Monthly magazine of the British Royal Horticultural Society

The Garden is the monthly magazine of the British Royal Horticultural Society (RHS), circulated to all the society's members as a benefit of membership; it is also sold to the public.

==History==
The Garden magazine has gone under this title since 1975; it was chosen to commemorate the magazine of the same name first published by William Robinson in 1871. Before 1975 it had been (since 1866) The Journal of the Royal Horticultural Society, a phrase that remained as the magazine's cover subtitle until 2007.

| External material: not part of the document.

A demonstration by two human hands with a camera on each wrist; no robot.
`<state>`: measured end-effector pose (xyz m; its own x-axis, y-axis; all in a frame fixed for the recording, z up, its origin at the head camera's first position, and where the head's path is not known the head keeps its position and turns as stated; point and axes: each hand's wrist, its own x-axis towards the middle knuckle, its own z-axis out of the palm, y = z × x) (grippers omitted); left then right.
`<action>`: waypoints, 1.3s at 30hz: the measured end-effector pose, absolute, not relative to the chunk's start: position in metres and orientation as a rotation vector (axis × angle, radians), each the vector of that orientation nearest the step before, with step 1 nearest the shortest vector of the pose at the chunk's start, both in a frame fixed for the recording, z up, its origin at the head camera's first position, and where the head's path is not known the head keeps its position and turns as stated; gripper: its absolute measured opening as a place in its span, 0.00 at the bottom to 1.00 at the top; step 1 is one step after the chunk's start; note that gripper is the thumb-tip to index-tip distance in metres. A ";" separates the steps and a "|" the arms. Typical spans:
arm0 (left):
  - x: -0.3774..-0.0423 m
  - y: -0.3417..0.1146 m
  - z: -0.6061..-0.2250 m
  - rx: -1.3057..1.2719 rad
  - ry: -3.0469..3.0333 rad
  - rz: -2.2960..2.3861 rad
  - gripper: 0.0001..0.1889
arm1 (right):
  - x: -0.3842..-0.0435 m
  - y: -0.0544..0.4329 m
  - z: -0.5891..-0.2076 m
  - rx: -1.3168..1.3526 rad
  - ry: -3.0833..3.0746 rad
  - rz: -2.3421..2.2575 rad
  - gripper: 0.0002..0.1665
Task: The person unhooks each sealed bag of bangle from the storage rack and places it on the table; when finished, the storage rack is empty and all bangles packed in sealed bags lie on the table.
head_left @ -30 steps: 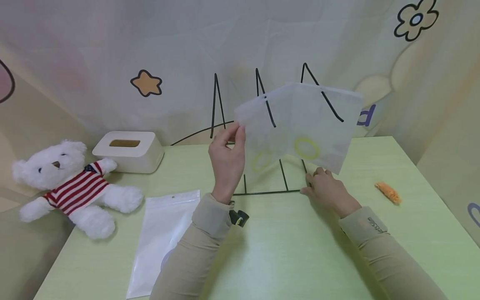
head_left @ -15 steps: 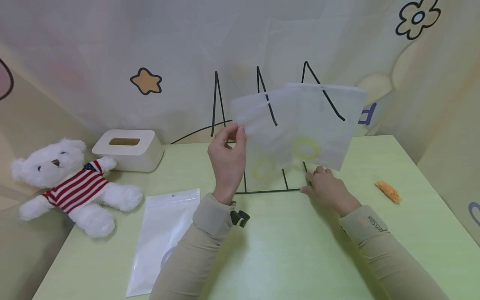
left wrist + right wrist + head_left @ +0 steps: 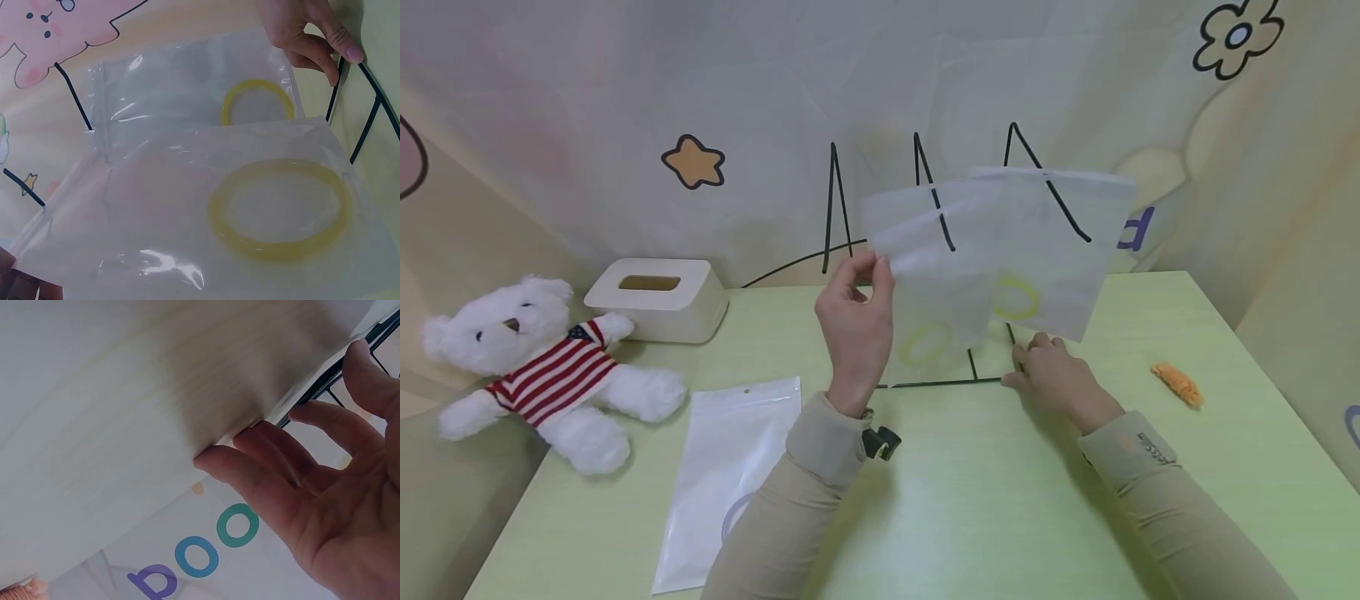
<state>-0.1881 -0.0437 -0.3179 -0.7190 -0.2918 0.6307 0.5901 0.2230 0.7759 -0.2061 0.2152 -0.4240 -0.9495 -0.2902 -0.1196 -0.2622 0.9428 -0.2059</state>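
A black wire rack [image 3: 940, 383] with tall pointed prongs stands at the back of the table. A translucent zip bag [image 3: 917, 283] with a yellow ring hangs around its middle prong. My left hand [image 3: 857, 321] pinches that bag's left edge near the top. A second similar bag [image 3: 1067, 250] hangs on the right prong, partly behind the first. My right hand [image 3: 1056, 379] grips the rack's base at its front right corner, thumb [image 3: 354, 53] on one wire and a finger beside another. Its other fingertips [image 3: 203, 459] rest on the table.
A white bear [image 3: 542, 375] in a striped shirt sits at the left, beside a white tissue box [image 3: 655, 304]. A flat white zip bag [image 3: 726, 475] lies in front. An orange fuzzy item [image 3: 1177, 385] lies at the right. A printed curtain [image 3: 760, 92] hangs behind the rack.
The front bag has swung forward and spread out, its right side now overlapping the rear bag at a lower level. Both hands have stayed nearly in place.
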 end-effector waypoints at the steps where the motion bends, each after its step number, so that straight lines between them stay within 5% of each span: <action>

Prior to 1866, the Horticultural Society of London (which became Royal on the granting of a Royal Charter in 1861 from Prince Albert, its patron since 1858) had published The Transactions of the Horticultural Society of London (7 volumes, 1805–1830) and The Proceedings of the Horticultural Society of London (1838–1868), as well as The Journal of the Horticultural Society of London (9 volumes, 1846–1855). Extracts from the Proceedings were published as supplements to the Journal from 1889 onwards.

==Contributors==
Over its long history, most of Britain's most influential gardeners, garden writers and horticulturists have contributed articles to the publication, whether as The Journal of the Royal Horticultural Society or, later, The Garden. In recent years, Christopher Lloyd was a frequent contributor (until his death in January 2006), and the noted plantsman Roy Lancaster has a regular column. Hugh Johnson, the magazine's Editorial Consultant for many years, contributed a monthly column, Tradescant's Diary, from 1975 until December 2006.

==Format and design==
From its relaunch in 1975 as The Garden until December 1987 the publication was roughly A5 in size; in 1988 the dimensions were increased slightly; in 1992 the format was radically altered. The current page size is 276 x 210mm, slightly shorter than A4. The magazine's layout has undergone several major "refreshes" and redesigns, most recently in 1995, 2000, 2007 and 2011.

==Editors==
The current editor is Tom Howard, former acting editor and deputy editor of NME, who joined in December 2020.

His predecessor was Chris Young (former editor of the Garden Design Journal), who joined the editorial team as Deputy Editor in 2005. His predecessor was Ian Hodgson, who held the post from June 1993 until December 2010, who continues to contribute to the magazine as an author.

Earlier, Susanne Mitchell had held the post from April 1989, having taken over from Elspeth Napier.